Antes de contestar, se apoyó en el respaldo del sillón y se encogió de hombros.
– Bueno, las historias empiezan y se acaban. Mi última historia se acabó hace ya algún tiempo y, por ahora, no busco sustituciones. Nada estable, por lo menos. Digamos que estoy en stand-by. Eso no significa, claro, que me pase el día encerrada en casa.
Luego, como si acabase de recordar que tenía algo que hacer, se apoyó en los brazos del sillón para levantarse y se puso en pie.
– En cuanto hable con Nicoletta y quede con ella para pasado mañana, te llamo.
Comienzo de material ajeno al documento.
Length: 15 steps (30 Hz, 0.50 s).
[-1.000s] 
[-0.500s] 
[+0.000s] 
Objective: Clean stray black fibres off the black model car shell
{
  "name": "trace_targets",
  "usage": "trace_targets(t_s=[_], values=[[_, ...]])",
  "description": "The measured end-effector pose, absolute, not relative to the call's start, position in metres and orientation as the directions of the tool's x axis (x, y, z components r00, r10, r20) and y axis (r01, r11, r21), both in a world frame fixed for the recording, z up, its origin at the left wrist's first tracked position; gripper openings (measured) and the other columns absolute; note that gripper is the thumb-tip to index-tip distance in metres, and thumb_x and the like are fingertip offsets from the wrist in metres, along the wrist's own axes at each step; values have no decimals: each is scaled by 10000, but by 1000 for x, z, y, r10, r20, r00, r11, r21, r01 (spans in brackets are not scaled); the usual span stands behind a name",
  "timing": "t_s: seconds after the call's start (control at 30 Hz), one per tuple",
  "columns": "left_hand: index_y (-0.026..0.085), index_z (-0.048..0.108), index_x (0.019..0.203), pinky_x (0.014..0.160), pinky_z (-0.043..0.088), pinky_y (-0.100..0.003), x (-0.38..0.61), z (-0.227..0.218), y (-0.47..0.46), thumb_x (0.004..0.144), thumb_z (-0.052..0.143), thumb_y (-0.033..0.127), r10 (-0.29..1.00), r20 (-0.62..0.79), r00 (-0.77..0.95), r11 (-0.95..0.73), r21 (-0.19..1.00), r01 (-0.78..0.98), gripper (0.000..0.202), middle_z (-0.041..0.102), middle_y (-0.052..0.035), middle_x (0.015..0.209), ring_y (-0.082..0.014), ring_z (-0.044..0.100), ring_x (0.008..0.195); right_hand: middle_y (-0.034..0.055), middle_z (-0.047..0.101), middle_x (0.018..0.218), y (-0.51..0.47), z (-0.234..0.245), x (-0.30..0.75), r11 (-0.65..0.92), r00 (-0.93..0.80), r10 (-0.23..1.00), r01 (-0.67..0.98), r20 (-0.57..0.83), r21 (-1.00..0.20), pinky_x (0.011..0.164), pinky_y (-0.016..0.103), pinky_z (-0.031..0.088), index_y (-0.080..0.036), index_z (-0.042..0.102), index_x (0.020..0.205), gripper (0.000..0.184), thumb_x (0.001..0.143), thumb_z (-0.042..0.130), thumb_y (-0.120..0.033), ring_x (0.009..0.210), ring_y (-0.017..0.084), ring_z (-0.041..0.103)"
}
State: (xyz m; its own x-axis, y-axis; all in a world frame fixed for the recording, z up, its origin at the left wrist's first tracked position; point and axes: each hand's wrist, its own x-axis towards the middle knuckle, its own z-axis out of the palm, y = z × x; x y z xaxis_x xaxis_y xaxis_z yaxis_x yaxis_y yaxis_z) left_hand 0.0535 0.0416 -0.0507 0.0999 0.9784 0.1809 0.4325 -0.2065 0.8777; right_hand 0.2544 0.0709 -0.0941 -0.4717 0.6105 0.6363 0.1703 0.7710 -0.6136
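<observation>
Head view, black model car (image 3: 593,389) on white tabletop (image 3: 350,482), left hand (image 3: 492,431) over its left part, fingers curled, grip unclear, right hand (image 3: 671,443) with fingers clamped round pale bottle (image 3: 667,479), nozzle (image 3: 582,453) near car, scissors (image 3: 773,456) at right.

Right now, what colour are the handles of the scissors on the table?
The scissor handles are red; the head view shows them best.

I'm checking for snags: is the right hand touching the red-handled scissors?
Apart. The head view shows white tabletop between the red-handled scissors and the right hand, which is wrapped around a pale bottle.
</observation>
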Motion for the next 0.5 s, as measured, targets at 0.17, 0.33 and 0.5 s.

Así puedes ir organizando el viaje.
– De acuerdo -dije, poniéndome también de pie y rodeando la mesa para acompañarla a la puerta.
Hice ademán de ir a darle la mano pero ella, calculando perfectamente el tiempo, se acercó a mí y me dio un beso en la mejilla. Un beso apenas insinuado, inocente. Tan inocente que me produjo escalofríos.
Cuando se fue intenté ponerme a trabajar de nuevo.
No lo logré y, sin darme cuenta, me encontré en medio de una serie de asociaciones mentales tan libres como previsibles. Me pregunté qué hotel elegir, en caso de que tuviéramos que quedarnos a pasar la noche en Roma. Obviamente, reservaría dos habitaciones, no hacía falta ni decirlo. Luego me dije que, siempre dentro de los límites de la decencia, portándome como un caballero y no como un viejo verde, podía ser agradable pasar una velada con una joven guapa. Si surge la oportunidad de pasar un buen rato, al margen del trabajo, no es un crimen aprovecharla. Además, no estamos hablando de una menor de edad. Elijo un restaurante bonito, con una buena carta de vinos y todo eso. Eso no quiere decir que vaya a tirarle los tejos. Es más, ni se me ocurre semejante idea. Yo no soy de ese tipo de hombres, dije en voz alta, mientras notaba un hormigueo en las piernas, que me temblaban, y en la nariz, que no dejaba de crecer, muy rápidamente.
23
A la mañana siguiente, al encender el móvil, me encontré el mensaje de Caterina: había hablado con Nicoletta y había quedado con ella al día siguiente, por la tarde. Así pues, no podía sacar billetes para ir y volver en el día y tenía que pensar dónde pasar la noche. Era exactamente lo que me esperaba, pero fingí -ante mí mismo, es decir, ante un público fácilmente engañable- que la noticia y las consecuencias que ésta comportaba me producían un moderado estupor.
Luego anestesié cualquier eventual regreso de consciencia preparándome para salir. A las ocho iba a pasar a recogerme el señor De Santis, mi cliente en el juicio que tenía esa mañana en Lecce.